Setelah berjuang beberapa jam, akhirnya mereka mendapatkan aliran sungai yang tenang. Ida, pelancong asal Austria, bersama seorang pemandu Melayu, meninggalkan Kuching menuju kawasan Iban dengan berperahu menyusuri Sungai Batang Lupar, Sarawak.
Tujuan pertama mereka adalah sebuah benteng di Skrang, yang lokasinya sembilan jam dari tempat mereka berada saat itu.
Komandan Alan Lee, menyambut kedatangan mereka. Dalam catatannya, Ida berkisah, benteng itu terbuat dari kayu dan berdinding pagar dari tanah. Ada sekitar 30 orang pribumi yang menjadi serdadu.
“Namun, perhiasan paling mewah adalah kalung dan gelang tangan dari gigi manusia.”

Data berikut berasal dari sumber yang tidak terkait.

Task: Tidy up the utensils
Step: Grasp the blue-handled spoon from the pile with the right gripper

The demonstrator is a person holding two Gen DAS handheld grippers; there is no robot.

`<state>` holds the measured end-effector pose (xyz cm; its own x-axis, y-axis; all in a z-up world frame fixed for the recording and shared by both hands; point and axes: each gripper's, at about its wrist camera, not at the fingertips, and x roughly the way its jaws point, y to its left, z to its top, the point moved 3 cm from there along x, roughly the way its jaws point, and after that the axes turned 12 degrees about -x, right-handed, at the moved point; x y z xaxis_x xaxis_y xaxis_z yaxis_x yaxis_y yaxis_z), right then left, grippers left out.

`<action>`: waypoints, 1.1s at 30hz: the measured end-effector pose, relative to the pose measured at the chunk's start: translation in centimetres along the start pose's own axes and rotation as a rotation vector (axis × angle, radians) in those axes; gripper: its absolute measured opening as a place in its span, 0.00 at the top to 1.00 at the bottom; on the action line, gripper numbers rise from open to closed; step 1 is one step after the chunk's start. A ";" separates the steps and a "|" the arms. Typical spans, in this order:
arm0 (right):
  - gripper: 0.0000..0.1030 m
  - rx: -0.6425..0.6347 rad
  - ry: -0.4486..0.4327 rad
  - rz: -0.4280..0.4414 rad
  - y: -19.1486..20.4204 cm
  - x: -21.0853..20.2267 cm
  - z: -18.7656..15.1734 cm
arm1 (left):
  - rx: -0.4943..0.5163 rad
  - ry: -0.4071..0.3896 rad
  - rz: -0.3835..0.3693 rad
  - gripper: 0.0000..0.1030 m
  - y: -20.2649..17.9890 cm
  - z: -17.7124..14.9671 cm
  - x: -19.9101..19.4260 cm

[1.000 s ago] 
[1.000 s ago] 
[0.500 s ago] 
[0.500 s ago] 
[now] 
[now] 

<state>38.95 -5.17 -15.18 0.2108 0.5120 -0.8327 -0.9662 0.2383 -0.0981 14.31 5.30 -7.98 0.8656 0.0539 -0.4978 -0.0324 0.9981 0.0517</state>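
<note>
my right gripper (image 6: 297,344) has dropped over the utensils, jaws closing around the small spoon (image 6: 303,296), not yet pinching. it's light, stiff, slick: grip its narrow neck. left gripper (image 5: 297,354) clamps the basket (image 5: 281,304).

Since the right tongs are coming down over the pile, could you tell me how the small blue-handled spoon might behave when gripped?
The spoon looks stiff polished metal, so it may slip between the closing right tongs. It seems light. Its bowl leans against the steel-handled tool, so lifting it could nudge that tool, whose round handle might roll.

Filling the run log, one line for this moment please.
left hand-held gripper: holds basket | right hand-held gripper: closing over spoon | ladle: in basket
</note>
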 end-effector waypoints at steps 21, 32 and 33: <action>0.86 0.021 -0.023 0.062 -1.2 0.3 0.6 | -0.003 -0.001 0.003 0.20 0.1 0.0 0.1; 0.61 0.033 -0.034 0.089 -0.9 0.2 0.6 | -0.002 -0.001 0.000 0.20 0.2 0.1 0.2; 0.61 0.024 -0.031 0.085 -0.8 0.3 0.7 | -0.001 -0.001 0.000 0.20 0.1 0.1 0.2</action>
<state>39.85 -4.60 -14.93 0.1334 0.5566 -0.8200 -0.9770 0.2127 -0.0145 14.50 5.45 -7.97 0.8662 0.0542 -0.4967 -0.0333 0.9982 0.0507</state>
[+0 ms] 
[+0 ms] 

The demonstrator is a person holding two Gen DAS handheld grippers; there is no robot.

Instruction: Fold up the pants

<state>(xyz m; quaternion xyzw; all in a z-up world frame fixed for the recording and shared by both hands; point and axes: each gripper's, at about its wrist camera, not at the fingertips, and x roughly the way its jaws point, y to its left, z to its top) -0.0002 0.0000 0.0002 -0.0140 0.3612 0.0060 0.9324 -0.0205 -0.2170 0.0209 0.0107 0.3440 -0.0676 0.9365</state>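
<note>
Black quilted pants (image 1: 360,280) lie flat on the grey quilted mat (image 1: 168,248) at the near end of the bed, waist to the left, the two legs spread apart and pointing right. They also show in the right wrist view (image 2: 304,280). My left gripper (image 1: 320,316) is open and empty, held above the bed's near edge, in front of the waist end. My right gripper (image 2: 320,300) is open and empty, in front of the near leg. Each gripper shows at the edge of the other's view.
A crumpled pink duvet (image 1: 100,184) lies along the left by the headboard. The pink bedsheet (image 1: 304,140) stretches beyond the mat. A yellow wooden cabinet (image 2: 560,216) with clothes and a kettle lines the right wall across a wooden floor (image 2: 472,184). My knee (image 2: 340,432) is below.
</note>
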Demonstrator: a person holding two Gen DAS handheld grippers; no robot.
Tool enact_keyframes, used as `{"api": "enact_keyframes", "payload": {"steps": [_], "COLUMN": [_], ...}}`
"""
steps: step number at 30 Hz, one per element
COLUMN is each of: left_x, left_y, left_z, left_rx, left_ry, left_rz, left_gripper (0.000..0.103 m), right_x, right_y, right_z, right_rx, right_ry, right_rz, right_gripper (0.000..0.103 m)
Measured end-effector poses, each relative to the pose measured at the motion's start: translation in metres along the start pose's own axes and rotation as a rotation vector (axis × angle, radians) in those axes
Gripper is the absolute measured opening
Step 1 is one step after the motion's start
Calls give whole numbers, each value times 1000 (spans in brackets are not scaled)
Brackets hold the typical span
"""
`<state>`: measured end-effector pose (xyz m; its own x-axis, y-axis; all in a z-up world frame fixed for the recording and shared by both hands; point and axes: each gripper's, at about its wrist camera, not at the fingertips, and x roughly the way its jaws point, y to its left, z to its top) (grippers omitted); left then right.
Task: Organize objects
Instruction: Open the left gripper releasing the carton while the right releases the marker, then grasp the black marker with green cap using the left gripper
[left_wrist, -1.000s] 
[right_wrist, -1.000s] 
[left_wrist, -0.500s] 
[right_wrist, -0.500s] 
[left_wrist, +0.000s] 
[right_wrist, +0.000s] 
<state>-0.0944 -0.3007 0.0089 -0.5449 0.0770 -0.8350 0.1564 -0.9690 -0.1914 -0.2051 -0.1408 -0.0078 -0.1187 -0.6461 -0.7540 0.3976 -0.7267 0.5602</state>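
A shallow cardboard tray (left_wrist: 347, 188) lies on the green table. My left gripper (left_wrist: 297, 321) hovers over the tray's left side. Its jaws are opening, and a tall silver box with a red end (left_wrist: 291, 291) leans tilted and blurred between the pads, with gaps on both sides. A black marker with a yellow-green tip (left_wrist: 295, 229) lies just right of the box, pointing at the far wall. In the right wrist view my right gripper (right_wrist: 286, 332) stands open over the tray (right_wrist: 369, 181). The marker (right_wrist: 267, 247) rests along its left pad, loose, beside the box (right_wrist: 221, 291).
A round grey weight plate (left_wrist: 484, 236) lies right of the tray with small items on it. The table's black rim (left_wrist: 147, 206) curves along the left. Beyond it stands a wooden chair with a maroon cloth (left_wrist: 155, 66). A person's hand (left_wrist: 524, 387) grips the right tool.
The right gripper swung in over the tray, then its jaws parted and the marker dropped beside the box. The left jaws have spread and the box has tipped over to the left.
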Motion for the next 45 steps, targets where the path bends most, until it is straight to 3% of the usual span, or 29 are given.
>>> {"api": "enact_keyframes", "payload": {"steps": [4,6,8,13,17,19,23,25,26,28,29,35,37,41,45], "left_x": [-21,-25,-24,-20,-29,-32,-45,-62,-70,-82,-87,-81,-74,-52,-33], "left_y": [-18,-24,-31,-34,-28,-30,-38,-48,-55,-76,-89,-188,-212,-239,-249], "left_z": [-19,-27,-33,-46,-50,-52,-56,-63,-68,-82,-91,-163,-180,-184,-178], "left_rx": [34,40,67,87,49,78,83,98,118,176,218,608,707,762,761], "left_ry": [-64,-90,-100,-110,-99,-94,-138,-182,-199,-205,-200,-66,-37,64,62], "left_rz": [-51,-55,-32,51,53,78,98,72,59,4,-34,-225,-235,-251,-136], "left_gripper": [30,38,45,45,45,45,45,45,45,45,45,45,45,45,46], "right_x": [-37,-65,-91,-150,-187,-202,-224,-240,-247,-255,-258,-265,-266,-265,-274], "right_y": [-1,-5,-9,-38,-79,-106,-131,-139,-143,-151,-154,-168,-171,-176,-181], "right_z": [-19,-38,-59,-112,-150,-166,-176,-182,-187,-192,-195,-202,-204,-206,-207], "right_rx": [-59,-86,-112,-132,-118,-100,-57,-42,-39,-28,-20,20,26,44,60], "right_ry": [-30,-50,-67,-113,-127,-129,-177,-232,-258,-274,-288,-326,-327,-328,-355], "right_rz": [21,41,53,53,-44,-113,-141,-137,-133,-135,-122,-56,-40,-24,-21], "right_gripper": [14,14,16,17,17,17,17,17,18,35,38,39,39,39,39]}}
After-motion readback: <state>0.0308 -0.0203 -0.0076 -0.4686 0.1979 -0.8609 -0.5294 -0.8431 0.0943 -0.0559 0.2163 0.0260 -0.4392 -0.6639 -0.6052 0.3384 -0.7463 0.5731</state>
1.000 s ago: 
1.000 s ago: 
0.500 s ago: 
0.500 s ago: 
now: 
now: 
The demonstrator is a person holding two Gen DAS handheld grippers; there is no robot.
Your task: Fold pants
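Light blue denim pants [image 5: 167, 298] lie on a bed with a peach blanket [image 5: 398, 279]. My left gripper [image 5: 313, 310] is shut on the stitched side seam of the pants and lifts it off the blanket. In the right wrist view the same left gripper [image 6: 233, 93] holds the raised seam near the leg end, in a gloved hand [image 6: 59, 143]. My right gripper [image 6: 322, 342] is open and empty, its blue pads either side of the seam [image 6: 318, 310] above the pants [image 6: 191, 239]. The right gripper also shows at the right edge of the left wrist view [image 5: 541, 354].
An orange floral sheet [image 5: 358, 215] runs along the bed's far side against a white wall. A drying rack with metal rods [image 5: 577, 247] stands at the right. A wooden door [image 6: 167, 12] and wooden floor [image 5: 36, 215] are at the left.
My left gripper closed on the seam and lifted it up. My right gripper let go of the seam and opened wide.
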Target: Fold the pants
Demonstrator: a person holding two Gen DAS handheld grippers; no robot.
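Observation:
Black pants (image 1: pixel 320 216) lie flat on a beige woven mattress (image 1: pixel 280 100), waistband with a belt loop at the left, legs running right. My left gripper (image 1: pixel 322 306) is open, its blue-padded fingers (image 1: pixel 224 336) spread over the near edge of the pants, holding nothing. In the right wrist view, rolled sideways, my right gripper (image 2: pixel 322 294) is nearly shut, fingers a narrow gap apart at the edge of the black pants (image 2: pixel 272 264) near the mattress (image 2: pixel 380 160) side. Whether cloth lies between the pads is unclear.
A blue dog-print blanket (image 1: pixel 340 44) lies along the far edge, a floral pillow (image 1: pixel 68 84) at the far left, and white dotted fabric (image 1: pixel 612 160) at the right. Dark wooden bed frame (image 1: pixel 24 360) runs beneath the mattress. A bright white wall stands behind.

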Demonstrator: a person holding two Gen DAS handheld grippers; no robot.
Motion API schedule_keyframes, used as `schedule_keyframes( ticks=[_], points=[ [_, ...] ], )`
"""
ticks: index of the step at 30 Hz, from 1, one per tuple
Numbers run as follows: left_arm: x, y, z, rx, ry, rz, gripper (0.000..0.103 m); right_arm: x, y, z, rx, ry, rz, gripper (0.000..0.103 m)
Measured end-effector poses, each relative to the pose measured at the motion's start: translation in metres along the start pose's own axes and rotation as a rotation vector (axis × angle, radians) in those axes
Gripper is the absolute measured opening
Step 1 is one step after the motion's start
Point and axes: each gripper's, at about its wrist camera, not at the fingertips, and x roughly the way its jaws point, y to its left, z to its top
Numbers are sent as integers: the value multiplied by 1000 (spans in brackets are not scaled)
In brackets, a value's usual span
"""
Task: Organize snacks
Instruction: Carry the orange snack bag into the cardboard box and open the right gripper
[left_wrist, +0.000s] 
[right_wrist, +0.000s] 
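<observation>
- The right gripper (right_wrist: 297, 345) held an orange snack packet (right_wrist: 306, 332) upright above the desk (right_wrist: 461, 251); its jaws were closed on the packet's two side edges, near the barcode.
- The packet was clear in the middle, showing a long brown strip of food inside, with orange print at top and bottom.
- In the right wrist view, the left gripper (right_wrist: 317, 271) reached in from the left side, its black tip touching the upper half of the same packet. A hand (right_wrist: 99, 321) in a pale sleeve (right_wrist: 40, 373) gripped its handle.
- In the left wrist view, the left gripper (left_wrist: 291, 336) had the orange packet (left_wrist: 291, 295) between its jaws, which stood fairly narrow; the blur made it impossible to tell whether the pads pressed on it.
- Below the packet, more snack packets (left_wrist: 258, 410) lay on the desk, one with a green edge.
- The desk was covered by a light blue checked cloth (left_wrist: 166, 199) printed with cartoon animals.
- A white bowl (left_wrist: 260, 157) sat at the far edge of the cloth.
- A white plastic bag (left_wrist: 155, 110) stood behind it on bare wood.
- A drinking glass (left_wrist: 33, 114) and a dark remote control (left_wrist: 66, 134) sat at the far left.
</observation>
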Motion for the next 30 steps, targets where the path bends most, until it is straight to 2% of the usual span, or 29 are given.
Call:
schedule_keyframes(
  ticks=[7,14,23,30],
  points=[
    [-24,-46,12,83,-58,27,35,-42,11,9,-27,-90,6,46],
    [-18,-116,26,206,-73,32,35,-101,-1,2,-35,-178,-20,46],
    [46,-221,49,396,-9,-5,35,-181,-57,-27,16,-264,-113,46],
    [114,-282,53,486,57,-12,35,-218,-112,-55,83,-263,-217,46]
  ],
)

Kedatangan Ida menjadi tontontan lantaran bagi warga pedalaman Borneo, tampaknya dia merupakan sosok aneh bagi mereka. Dialah perempuan kulit putih pertama yang mereka lihat. Pada kenyataannya memang demikian, Ida Pfeiffer memang perempuan Eropa pertama yang menjelajahi pedalaman hutan Borneo, sekitar tiga dekade sebelum penjelajah asal Norwegia, Carl Bock.
Hari berikutnya Ida mengunjungi perkampungan Dayak bersama Komandan Lee.
“Saya menjumpai pondokan besar, panjangnya sekitar 60 meter. Ada sejumlah barang tersebar melimpah di dalamnya,” ungkapnya. “Saya berminat membelinya apabila ada diantara mereka yang menjualnya.” Ida menyaksikan ragam barang: Kain katun, bahan-bahan dari kulit pohon, anyaman tikar, anyaman keranjang, hingga parang dan peralatan logam lainnya.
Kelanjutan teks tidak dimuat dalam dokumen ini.